The delight of binding off a knitted project, looking at it with loving eyes…and realizing there is a glaring mistake because you “didn’t trust the pattern.” Oops. Thank goodness this was easily fixable with some frogging, or undoing stitches. This project was interesting for me, and if you have read previous posts (1, 2, 3), then you know that I began this mohair stole for reasons historical and personal.
Last year, I began to shape my thoughts on potential research projects for this spring. I am fascinated by the history of consumer culture, business, and material culture, and I wanted to include knitting, a passion of mine. Along the way, I learned that knit kits (or Knitter’s Paks, as the Bernat company called them) were sold in the late 1950s and early 1960s on the tail end of a hobby craze in the United States. In general, these kits were introduced to be inclusive: don’t have the tools or refined skills to create something on your own? Here is a kit with all materials included! Though what I’ve read about focuses on kits for model airplanes and similar items, I think a close interpretation can be made with knitting.
The users of kits tended to be looked down upon because they were not as creative as their non-kit using peers. I pondered in my original post about this project if the “come hither” look of the model was deliberate to help sell the item. Now, I really do believe that it was used to attract consumers to the project. Homemade is sexy!

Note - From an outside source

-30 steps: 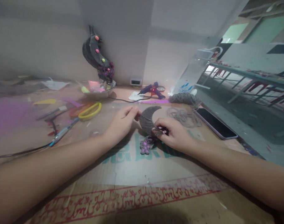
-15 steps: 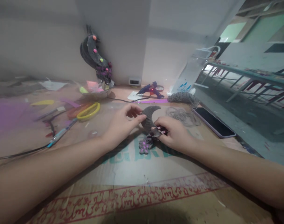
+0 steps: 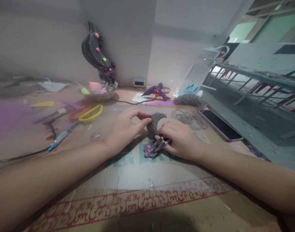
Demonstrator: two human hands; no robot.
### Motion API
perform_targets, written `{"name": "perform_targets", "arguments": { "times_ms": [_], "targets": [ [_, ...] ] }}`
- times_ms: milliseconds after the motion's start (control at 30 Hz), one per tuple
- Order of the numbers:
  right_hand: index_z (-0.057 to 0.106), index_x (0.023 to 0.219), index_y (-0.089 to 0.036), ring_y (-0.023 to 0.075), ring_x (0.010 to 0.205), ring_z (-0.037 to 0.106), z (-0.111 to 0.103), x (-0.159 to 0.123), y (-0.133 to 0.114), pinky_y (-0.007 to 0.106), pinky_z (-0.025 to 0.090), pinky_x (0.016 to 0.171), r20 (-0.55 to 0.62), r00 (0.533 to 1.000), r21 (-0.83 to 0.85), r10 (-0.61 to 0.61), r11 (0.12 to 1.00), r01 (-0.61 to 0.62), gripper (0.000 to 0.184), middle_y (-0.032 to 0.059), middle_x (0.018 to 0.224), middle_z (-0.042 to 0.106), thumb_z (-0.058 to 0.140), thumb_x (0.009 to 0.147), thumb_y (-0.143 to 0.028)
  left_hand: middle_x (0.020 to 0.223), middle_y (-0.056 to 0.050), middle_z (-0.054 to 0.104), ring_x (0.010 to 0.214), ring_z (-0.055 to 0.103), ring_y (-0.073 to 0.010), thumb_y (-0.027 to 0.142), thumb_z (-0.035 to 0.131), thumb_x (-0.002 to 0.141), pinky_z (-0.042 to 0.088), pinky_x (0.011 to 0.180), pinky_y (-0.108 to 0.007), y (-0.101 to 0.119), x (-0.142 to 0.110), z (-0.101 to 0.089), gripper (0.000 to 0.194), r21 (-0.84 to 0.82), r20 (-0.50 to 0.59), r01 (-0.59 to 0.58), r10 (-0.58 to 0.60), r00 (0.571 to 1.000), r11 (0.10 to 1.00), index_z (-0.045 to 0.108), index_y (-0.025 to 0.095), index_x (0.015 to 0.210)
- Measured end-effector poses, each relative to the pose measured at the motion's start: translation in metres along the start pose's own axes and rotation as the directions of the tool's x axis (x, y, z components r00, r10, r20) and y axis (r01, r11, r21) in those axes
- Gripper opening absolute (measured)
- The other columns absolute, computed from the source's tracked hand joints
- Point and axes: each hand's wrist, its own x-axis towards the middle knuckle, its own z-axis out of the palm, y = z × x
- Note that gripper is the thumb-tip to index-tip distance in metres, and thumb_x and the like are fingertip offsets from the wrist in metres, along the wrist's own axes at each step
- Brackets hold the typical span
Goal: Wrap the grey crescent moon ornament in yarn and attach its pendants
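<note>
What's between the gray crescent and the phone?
Right hand, nearer the crescent, then a loose tangle of gray yarn toward the phone. Seen in head view.

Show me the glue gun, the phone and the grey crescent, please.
Glue gun (image 3: 152, 91): head view, on its barrel.
Phone (image 3: 221, 125): head view, middle of its dark screen.
Grey crescent (image 3: 154, 124): head view, on the broad part of its curve, right of the left fingertips.

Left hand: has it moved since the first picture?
Yes, slightly: judged against the glue gun, the left hand's fingertips have shifted rightward, and now pinch the grey crescent's left edge.
</note>
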Motion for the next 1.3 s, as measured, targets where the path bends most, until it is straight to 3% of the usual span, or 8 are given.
{"name": "perform_targets", "arguments": {
  "times_ms": [233, 533, 633, 733, 833, 967, 1167, 1300],
  "targets": [
    [0.056, 0.075, -0.018, 0.0165, 0.067, 0.048, -0.001, 0.002, -0.002, 0.029, 0.034, 0.065, -0.006, 1.0, 0.018, -0.022, 1.0, 0.022, 0.022, 0.0042, 0.069, 0.058, 0.047, 0.094, -0.026, 0.085, -0.002, 0.068, 0.083, 0.061, -0.019, 0.031, 0.059, 0.089, 0.046, 0.082, -0.032, -0.002, 0.0, 0.001, 0.012, 0.045, 0.02, -0.042, 0.041, 0.999, 0.998, 0.066, 0.022, 0.084],
    [0.056, 0.075, -0.019, 0.0129, 0.062, 0.047, 0.005, 0.002, 0.005, 0.023, 0.034, 0.059, 0.023, 0.974, 0.269, 0.227, 0.937, -0.225, 0.016, 0.0008, 0.067, 0.056, 0.053, 0.088, -0.027, 0.076, 0.0, 0.055, 0.076, 0.054, -0.0153, 0.026, 0.039, 0.095, 0.043, 0.071, -0.028, -0.016, 0.009, 0.004, 0.023, -0.225, -0.082, 0.255, -0.279, 0.957, 0.94, 0.048, 0.021, 0.075],
    [0.057, 0.077, -0.018, 0.0121, 0.061, 0.048, 0.005, 0.002, 0.007, 0.022, 0.035, 0.058, 0.025, 0.965, 0.312, 0.262, 0.915, -0.257, 0.013, 0.0005, 0.067, 0.057, 0.054, 0.087, -0.025, 0.07, 0.0, 0.051, 0.074, 0.052, -0.0156, 0.024, 0.037, 0.095, 0.042, 0.072, -0.028, -0.018, 0.009, 0.004, 0.03, -0.179, -0.023, 0.197, -0.205, 0.979, 0.964, 0.048, 0.021, 0.067],
    [0.058, 0.078, -0.018, 0.0114, 0.06, 0.048, 0.005, 0.002, 0.008, 0.022, 0.035, 0.057, 0.016, 0.962, 0.336, 0.271, 0.905, -0.261, 0.011, -0.0001, 0.067, 0.058, 0.055, 0.086, -0.024, 0.079, -0.001, 0.057, 0.078, 0.055, -0.0153, 0.023, 0.042, 0.092, 0.044, 0.074, -0.027, -0.015, 0.007, 0.006, 0.02, -0.253, 0.064, 0.136, -0.124, 0.99, 0.958, 0.057, 0.02, 0.079],
    [0.058, 0.078, -0.018, 0.011, 0.059, 0.048, 0.005, 0.002, 0.007, 0.022, 0.034, 0.056, 0.011, 0.959, 0.349, 0.283, 0.898, -0.269, 0.01, -0.0006, 0.067, 0.058, 0.055, 0.086, -0.023, 0.083, -0.002, 0.062, 0.076, 0.057, -0.015, 0.03, 0.042, 0.094, 0.045, 0.07, -0.026, -0.009, 0.003, 0.007, 0.023, -0.355, 0.156, 0.157, -0.107, 0.982, 0.922, 0.061, 0.019, 0.088],
    [0.059, 0.079, -0.018, 0.011, 0.059, 0.048, 0.005, 0.002, 0.009, 0.022, 0.036, 0.056, 0.012, 0.96, 0.358, 0.279, 0.895, -0.265, 0.012, -0.0007, 0.068, 0.058, 0.055, 0.088, -0.024, 0.065, 0.002, 0.054, 0.06, 0.05, -0.0117, 0.039, 0.054, 0.09, 0.04, 0.057, -0.023, -0.002, 0.0, 0.005, 0.026, -0.235, 0.271, 0.209, -0.143, 0.952, 0.949, 0.058, 0.017, 0.077],
    [0.059, 0.108, -0.015, 0.0191, 0.078, 0.058, -0.007, 0.004, 0.017, 0.031, 0.044, 0.068, -0.1, 0.971, 0.275, 0.215, 0.944, -0.181, 0.043, 0.0086, 0.095, 0.065, 0.047, 0.095, -0.054, 0.061, 0.004, 0.049, 0.052, 0.046, -0.0087, 0.038, 0.053, 0.092, 0.036, 0.047, -0.02, -0.004, 0.0, 0.005, 0.028, -0.213, 0.23, 0.255, -0.205, 0.951, 0.943, 0.051, 0.018, 0.072],
    [0.057, 0.124, -0.014, 0.0248, 0.096, 0.062, -0.014, 0.005, 0.021, 0.037, 0.047, 0.08, -0.098, 0.986, 0.114, 0.131, 0.986, -0.12, 0.045, 0.0135, 0.109, 0.067, 0.033, 0.102, -0.044, 0.06, 0.005, 0.049, 0.046, 0.045, -0.0077, 0.039, 0.052, 0.092, 0.035, 0.04, -0.019, -0.005, -0.001, 0.006, 0.027, -0.244, 0.246, 0.311, -0.252, 0.936, 0.919, 0.05, 0.019, 0.074]
  ]
}}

Early on, I speculated about the skill level of knitters who approached this project. Do I think they were master knitters, capable of reading lace charts? No, probably not. Were they at least familiar enough with needles to know which direction was “up”? I’m fairly certain they were. Though, this was the era of mass consumption, the consumers’ republic was thriving, and homemade, knitted garments were not what they once were in they eyes of Americans who were distracted by mass produced items.
So this leaves me with a few questions: how were these items really interpreted by those who made them? I don’t have demographics to understand which consumers were purchasing these kits, and even then, it’s hard to say if they 1. completed them at all or 2. wore them. I’d be curious to see the breakdown between urban/rural knit-kit-purchasers. Thankfully, there is never a shortage of texts to navigate some of these questions.
Oh. And for anyone curious about my mistake in the pattern, here’s that story. As I was finishing the front closure for this stole, I faced a moment of great doubt and decided to knit longer than the three inches described in the pattern before binding off completely. When I held the stole up to myself initially, it hardly closed, and I assumed that adding length to the closure would solve the problem. Unfortunately, aside from looking, well, homemade, the added length draped the garment in a frumpy, unflattering way. I used scissors to cut the yarn and unraveled rows to the written length. While it is snug, it does close, so I am happy enough.
Of course, with my uncertainty about the size, I have more questions: did I knit it correctly? Can I find Bernat at fault? (See my second post!) Or were these kits “one size fits all”? How much did that save for manufacturers whey they assembled the materials for garment kits? Why not include finished measurements? Etc, etc.
The depth that history can travel with material culture is one of the reasons that I am drawn to the field. I hope that you enjoyed this project with me. I’m sure to be back with another soon.